TASK BRIEF:
A complete response lists each line of the data below that includes the word "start".

[[ SOURCE MATERIAL open ]]

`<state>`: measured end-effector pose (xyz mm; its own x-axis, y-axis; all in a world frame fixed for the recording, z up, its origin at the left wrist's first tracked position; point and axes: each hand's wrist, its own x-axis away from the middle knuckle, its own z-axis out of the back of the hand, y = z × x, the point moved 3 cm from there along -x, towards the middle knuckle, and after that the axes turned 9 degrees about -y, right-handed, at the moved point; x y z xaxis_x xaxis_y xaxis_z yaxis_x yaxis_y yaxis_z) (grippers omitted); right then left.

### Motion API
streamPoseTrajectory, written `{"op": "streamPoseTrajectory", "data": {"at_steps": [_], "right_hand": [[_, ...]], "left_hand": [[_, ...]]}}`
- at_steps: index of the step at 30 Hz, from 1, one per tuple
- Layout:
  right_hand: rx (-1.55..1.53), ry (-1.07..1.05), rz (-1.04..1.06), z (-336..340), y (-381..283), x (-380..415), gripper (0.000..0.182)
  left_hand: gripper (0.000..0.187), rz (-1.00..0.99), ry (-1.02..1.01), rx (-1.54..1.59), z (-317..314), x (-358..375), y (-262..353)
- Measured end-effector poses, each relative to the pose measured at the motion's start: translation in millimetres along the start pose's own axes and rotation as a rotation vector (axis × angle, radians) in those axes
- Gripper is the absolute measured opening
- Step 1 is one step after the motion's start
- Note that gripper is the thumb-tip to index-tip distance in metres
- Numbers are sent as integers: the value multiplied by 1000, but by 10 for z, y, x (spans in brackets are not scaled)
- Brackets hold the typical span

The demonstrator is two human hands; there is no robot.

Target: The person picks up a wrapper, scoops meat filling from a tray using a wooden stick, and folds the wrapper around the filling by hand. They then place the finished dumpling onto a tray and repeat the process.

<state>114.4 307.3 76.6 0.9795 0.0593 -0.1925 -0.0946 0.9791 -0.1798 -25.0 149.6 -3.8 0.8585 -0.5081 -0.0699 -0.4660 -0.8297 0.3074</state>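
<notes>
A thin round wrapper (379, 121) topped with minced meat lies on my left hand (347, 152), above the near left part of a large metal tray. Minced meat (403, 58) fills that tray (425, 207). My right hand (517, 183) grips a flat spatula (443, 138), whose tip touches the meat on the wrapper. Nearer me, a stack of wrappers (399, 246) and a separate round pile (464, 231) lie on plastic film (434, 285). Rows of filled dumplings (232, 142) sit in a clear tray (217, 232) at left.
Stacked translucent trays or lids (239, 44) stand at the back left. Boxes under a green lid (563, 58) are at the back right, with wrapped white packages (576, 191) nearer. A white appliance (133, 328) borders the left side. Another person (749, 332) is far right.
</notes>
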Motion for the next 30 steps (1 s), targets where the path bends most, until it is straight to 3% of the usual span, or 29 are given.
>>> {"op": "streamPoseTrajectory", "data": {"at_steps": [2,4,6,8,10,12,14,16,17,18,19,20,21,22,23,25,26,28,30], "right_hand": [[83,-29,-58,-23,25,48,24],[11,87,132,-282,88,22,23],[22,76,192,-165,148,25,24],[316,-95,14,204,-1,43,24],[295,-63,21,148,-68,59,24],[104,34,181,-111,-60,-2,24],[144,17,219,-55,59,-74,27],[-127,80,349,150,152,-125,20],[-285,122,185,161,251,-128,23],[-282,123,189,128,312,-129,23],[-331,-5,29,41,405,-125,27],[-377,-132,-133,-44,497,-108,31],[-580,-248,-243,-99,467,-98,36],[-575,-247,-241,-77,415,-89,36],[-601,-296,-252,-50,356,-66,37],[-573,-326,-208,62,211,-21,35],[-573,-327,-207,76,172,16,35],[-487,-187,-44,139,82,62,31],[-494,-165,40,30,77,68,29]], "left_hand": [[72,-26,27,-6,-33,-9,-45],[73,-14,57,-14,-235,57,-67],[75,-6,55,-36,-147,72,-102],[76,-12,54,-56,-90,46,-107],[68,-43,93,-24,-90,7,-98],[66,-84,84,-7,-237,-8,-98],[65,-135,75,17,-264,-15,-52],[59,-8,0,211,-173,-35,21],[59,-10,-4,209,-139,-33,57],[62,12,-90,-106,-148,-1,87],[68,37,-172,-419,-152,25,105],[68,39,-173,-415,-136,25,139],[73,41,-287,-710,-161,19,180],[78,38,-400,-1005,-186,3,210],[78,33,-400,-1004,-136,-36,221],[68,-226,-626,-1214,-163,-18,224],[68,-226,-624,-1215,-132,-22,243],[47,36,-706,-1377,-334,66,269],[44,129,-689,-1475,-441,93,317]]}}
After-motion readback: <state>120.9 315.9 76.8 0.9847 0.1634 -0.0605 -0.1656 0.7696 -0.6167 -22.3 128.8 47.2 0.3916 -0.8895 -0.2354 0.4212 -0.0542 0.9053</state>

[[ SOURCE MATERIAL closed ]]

RESPONSE AREA:
- Measured end-effector poses, each relative to the pose measured at the motion's start: translation in millimetres along the start pose's own axes and rotation as a rotation vector (axis × angle, radians) in those axes
- Step 1 is one step after the motion's start

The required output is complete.